2013-09-09 Thread Roman Podolyaka
Hi,

I'm ok with both accepting this patch and reverting the commit, which
introduced the regression, but it would be really nice to have these DB
optimizations in Nova.

As for your concern of accepting such optimizations. I don't think, it's a
problem of such patches themselves, but rather with the lack of
comprehensive tests of complex OpenStack installations in our CI (at the
same time I personally believe our CI is the best thing ever happened to
OpenStack :), CI team you really rock!).

Anyway, TripleO-CI found this regression.
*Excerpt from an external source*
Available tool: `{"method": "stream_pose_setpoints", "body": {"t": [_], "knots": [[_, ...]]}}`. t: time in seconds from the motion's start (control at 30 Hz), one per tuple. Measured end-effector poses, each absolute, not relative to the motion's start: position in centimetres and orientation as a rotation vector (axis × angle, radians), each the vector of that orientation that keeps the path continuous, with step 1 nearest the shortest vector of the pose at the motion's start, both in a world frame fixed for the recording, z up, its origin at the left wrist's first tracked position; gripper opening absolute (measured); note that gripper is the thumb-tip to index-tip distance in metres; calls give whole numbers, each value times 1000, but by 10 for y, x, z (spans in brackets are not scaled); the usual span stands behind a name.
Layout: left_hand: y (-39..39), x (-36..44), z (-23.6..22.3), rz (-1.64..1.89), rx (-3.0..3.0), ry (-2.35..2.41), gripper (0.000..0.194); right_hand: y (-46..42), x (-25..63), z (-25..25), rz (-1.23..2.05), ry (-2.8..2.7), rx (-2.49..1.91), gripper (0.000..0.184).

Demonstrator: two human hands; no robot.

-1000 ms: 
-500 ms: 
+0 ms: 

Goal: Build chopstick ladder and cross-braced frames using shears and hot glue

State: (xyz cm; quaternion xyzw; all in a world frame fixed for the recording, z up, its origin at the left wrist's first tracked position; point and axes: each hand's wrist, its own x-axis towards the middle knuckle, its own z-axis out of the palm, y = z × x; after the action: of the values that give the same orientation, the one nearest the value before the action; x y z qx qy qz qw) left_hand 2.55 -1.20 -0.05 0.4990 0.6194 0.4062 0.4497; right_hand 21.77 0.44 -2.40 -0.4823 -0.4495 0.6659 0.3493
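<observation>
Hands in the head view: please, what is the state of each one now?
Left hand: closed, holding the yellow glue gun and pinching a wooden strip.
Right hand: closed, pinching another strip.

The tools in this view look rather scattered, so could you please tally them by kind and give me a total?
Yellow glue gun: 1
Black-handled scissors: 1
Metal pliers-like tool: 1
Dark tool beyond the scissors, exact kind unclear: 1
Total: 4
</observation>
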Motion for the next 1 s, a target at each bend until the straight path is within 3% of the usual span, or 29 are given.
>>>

Maybe we should consider adding
its job to Nova check/gate pipelines?

Thanks,
Roman


On Mon, Sep 9, 2013 at 1:59 PM, Nikola Đipanov ndipa...@redhat.com wrote:

 On 09/09/13 11:25, Roman Podolyaka wrote:
  Hi,
 
  There is a patch on review (https://review.openstack.org/#/c/45422/)
  fixing https://bugs.launchpad.net/tripleo/+bug/1221620 which has
  importance 'Critical' in Nova and TripleO (long story short: currently
  Nova Baremetal deployments with more than one baremetal node won't work).
 
  It would be really nice to have this patch reviewed by core developers,
  so we can fix the bug ASAP.
 

 Hey - thanks for responding quickly - I commented on the patch and tbh I
 am starting to be -1 on this due to issues mentioned on the review.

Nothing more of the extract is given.